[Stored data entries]
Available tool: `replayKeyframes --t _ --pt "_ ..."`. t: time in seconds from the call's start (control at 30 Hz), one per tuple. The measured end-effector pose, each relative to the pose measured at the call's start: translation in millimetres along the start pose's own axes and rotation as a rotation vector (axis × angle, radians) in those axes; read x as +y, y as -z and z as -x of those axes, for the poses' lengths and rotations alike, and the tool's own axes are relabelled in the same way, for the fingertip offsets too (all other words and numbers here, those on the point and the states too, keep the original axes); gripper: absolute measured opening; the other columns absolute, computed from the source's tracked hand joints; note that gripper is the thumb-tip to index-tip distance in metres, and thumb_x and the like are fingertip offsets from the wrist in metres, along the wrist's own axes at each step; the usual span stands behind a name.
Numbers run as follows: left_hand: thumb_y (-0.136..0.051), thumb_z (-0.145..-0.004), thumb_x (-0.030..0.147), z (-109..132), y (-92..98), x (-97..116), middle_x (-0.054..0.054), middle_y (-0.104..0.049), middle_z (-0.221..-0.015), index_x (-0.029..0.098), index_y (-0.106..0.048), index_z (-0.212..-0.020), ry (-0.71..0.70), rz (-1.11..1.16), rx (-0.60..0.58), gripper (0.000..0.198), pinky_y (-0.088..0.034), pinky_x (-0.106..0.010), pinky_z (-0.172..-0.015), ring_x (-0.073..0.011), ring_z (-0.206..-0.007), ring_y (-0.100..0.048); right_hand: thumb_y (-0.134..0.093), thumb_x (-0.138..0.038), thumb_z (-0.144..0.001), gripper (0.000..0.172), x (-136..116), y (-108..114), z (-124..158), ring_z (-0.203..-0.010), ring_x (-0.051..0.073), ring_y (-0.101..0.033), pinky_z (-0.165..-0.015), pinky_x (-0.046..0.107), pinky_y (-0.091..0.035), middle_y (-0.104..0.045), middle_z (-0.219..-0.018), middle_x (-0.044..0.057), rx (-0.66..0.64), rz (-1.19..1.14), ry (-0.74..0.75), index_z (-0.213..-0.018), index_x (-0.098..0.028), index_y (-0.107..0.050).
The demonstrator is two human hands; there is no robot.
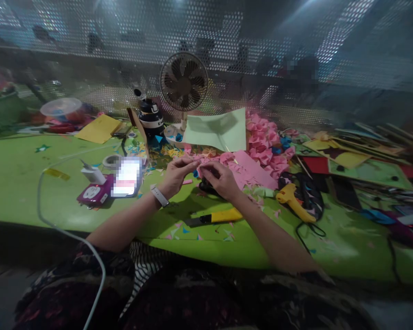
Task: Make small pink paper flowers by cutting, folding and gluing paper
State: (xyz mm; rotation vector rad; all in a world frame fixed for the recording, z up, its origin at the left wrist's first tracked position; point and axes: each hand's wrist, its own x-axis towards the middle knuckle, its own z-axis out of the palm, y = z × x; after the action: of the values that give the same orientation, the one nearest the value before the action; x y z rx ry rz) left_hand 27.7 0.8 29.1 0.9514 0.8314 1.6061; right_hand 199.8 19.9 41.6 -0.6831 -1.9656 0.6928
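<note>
Over the green table, my left hand [175, 176] and my right hand [221, 179] meet fingertip to fingertip, both closed in a pinch. What they hold between them is too small and hidden to name. Just behind the fingers lie loose pink pieces [223, 159] and a flat pink sheet [256, 170]. Under the right hand a dark object [203, 186] is partly covered. A small pink strip [187, 182] rests beside the left hand. Nearer to me is a yellow-handled utility knife [223, 216] with a dark blade end, below the right wrist.
Behind stand a small fan [184, 81], a dark bottle [151, 118] and a pale green sheet [215, 130]. Pink folded shapes [263, 135] pile up. A lit phone [126, 178] and purple power strip [95, 192] lie left; a yellow glue gun [296, 201] lies right.
</note>
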Motion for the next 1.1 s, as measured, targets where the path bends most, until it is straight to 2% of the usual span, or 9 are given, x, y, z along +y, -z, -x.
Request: replayKeyframes --t 0.17,0.33,0.47,0.63,0.77,0.9,0.97,1.1 --pt "-0.091 -0.057 0.033 -0.7 -0.6 -0.5 0.002 -0.061 -0.067 0.016 -0.063 -0.061 -0.034 -0.009 0.046 0.034 -0.046 -0.017 -0.053 -0.0068 -0.06 -0.056 -0.057 -0.035 -0.095 0.016 0.4 -0.1 1.0 -0.088 0.019 -0.064 -0.081 0.034 -0.051 -0.069 -0.09 0.005 0.017 0.072 0.101 -0.096 -0.022 -0.067" --pt "-0.088 -0.062 0.04 -0.5 0.2 -1.5 0.001 -0.061 -0.065 0.016 -0.065 -0.062 0.005 -0.047 -0.003 0.033 -0.044 -0.017 -0.049 -0.007 -0.058 -0.054 -0.056 -0.036 -0.096 0.017 3.1 1.4 0.4 -0.084 0.018 -0.063 -0.078 0.032 -0.05 -0.069 -0.088 0.005 -0.002 0.067 0.145 -0.094 -0.022 -0.066" --pt "-0.089 -0.062 0.04 -1.4 1.1 -2.2 0.001 -0.062 -0.066 0.017 -0.069 -0.065 -0.002 -0.041 -0.017 0.03 -0.045 -0.018 -0.051 -0.0077 -0.06 -0.054 -0.054 -0.04 -0.097 0.021 2.0 1.6 0.3 -0.086 0.019 -0.064 -0.08 0.033 -0.051 -0.069 -0.091 0.005 -0.016 0.066 0.098 -0.095 -0.023 -0.066" --pt "-0.089 -0.062 0.037 -2.4 0.3 -2.3 0.001 -0.063 -0.066 0.017 -0.067 -0.061 -0.124 -0.055 -0.028 0.03 -0.047 -0.02 -0.059 -0.0072 -0.061 -0.055 -0.051 -0.044 -0.097 0.027 -1.6 0.7 0.4 -0.085 0.02 -0.063 -0.081 0.035 -0.05 -0.069 -0.091 0.006 -0.033 0.076 0.023 -0.096 -0.022 -0.066" --pt "-0.087 -0.065 0.038 -0.3 -1.2 -0.6 -0.001 -0.068 -0.074 0.018 -0.075 -0.076 -0.143 -0.08 -0.053 0.026 -0.048 -0.021 -0.063 -0.0082 -0.065 -0.058 -0.045 -0.051 -0.098 0.034 -0.1 1.5 0.3 -0.072 0.018 -0.06 -0.07 0.031 -0.049 -0.063 -0.077 0.003 -0.032 0.046 -0.077 -0.092 -0.022 -0.063" --pt "-0.087 -0.066 0.04 1.6 -3.9 2.6 -0.001 -0.065 -0.067 0.017 -0.075 -0.071 -0.188 -0.138 -0.041 0.026 -0.045 -0.021 -0.059 -0.0083 -0.061 -0.056 -0.043 -0.052 -0.099 0.037 0.8 2.9 0.4 -0.063 0.016 -0.057 -0.064 0.029 -0.047 -0.06 -0.069 0.001 -0.048 0.038 -0.139 -0.09 -0.022 -0.062" --pt "-0.087 -0.065 0.039 1.9 -5.4 3.8 0.0 -0.064 -0.064 0.017 -0.073 -0.067 -0.221 -0.152 -0.014 0.027 -0.044 -0.021 -0.058 -0.008 -0.06 -0.055 -0.046 -0.05 -0.098 0.034 -0.3 2.8 0.5 -0.067 0.016 -0.06 -0.067 0.03 -0.049 -0.063 -0.073 0.001 -0.054 0.015 -0.119 -0.094 -0.021 -0.063" --pt "-0.089 -0.062 0.037 2.1 -6.2 3.8 -0.001 -0.066 -0.065 0.017 -0.072 -0.063 -0.246 -0.139 0.012 0.026 -0.046 -0.021 -0.059 -0.0082 -0.061 -0.056 -0.059 -0.042 -0.092 0.026 -1.8 2.6 0.0 -0.09 0.019 -0.067 -0.082 0.033 -0.052 -0.071 -0.1 0.006 -0.028 -0.019 -0.018 -0.106 -0.021 -0.066"
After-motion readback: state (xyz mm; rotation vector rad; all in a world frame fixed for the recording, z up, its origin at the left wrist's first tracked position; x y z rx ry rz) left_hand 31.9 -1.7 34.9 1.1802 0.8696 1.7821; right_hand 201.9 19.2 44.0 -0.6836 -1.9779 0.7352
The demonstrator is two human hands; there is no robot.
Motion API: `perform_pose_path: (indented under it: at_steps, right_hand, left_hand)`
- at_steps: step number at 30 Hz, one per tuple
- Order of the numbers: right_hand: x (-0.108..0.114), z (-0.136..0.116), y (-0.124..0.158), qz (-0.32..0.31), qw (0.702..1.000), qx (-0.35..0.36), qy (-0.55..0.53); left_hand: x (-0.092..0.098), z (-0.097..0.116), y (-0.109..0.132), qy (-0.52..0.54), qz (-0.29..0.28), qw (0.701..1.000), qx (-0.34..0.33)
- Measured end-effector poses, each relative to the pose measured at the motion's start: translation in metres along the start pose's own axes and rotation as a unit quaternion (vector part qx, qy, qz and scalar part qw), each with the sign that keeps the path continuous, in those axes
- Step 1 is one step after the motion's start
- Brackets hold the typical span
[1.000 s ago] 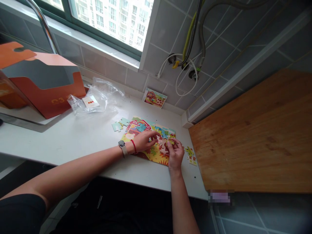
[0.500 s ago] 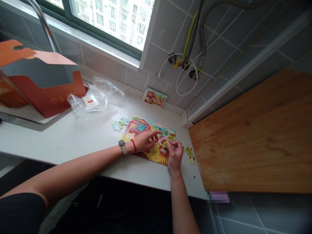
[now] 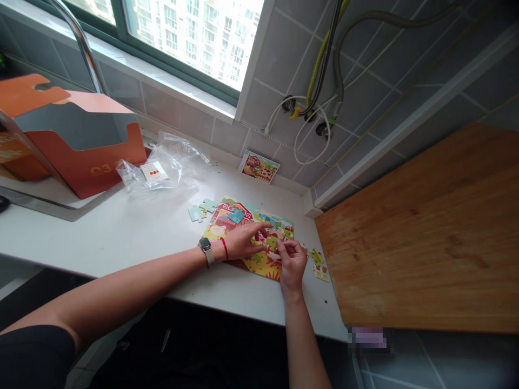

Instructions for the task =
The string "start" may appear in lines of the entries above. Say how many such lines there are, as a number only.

Output of the exercise =
3